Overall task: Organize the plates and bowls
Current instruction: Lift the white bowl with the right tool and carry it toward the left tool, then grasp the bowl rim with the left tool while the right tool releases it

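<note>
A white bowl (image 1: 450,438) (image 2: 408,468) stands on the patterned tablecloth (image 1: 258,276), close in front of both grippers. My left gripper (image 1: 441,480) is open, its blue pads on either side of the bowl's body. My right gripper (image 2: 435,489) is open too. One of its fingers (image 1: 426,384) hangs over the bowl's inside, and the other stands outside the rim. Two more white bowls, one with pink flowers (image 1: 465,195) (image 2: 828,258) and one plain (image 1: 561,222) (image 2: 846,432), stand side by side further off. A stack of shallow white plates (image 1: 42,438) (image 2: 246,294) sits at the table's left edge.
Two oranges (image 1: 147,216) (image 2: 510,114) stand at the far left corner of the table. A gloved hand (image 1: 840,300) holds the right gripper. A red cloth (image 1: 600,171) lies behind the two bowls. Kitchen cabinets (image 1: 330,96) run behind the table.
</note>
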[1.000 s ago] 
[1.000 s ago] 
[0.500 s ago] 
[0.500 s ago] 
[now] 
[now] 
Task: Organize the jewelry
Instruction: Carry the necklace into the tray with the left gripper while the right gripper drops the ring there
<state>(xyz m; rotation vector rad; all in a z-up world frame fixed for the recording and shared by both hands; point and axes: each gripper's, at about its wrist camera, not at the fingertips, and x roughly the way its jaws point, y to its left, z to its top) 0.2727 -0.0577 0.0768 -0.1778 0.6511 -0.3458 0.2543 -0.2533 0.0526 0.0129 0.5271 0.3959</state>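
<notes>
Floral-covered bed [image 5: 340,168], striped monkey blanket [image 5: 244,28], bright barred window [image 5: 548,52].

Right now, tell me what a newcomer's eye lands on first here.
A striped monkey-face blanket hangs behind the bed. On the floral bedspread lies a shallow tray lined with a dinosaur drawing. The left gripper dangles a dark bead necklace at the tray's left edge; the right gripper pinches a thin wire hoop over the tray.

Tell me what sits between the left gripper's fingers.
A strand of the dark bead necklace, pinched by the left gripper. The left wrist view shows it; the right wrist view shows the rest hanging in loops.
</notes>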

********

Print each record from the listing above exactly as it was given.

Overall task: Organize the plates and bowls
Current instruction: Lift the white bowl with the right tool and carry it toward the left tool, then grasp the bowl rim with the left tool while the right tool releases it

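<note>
A white bowl (image 1: 450,438) (image 2: 408,468) stands on the patterned tablecloth (image 1: 258,276), close in front of both grippers. My left gripper (image 1: 441,480) is open, its blue pads on either side of the bowl's body. My right gripper (image 2: 435,489) is open too. One of its fingers (image 1: 426,384) hangs over the bowl's inside, and the other stands outside the rim. Two more white bowls, one with pink flowers (image 1: 465,195) (image 2: 828,258) and one plain (image 1: 561,222) (image 2: 846,432), stand side by side further off. A stack of shallow white plates (image 1: 42,438) (image 2: 246,294) sits at the table's left edge.
Two oranges (image 1: 147,216) (image 2: 510,114) stand at the far left corner of the table. A gloved hand (image 1: 840,300) holds the right gripper. A red cloth (image 1: 600,171) lies behind the two bowls. Kitchen cabinets (image 1: 330,96) run behind the table.
</note>
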[1.000 s ago] 
[1.000 s ago] 
[0.500 s ago] 
[0.500 s ago] 
[now] 
[now] 
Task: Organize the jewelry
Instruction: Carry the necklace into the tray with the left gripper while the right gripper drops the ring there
<state>(xyz m; rotation vector rad; all in a z-up world frame fixed for the recording and shared by both hands; point and axes: each gripper's, at about its wrist camera, not at the fingertips, and x roughly the way its jaws point, y to its left, z to its top) 0.2727 -0.0577 0.0768 -0.1778 0.6511 -0.3458 0.2543 -0.2533 0.0526 0.0129 0.5271 0.3959</state>
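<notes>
Floral-covered bed [image 5: 340,168], striped monkey blanket [image 5: 244,28], bright barred window [image 5: 548,52].

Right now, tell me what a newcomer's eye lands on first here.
A striped monkey-face blanket hangs behind the bed. On the floral bedspread lies a shallow tray lined with a dinosaur drawing. The left gripper dangles a dark bead necklace at the tray's left edge; the right gripper pinches a thin wire hoop over the tray.

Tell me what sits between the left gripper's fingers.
A strand of the dark bead necklace, pinched by the left gripper. The left wrist view shows it; the right wrist view shows the rest hanging in loops.
</notes>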

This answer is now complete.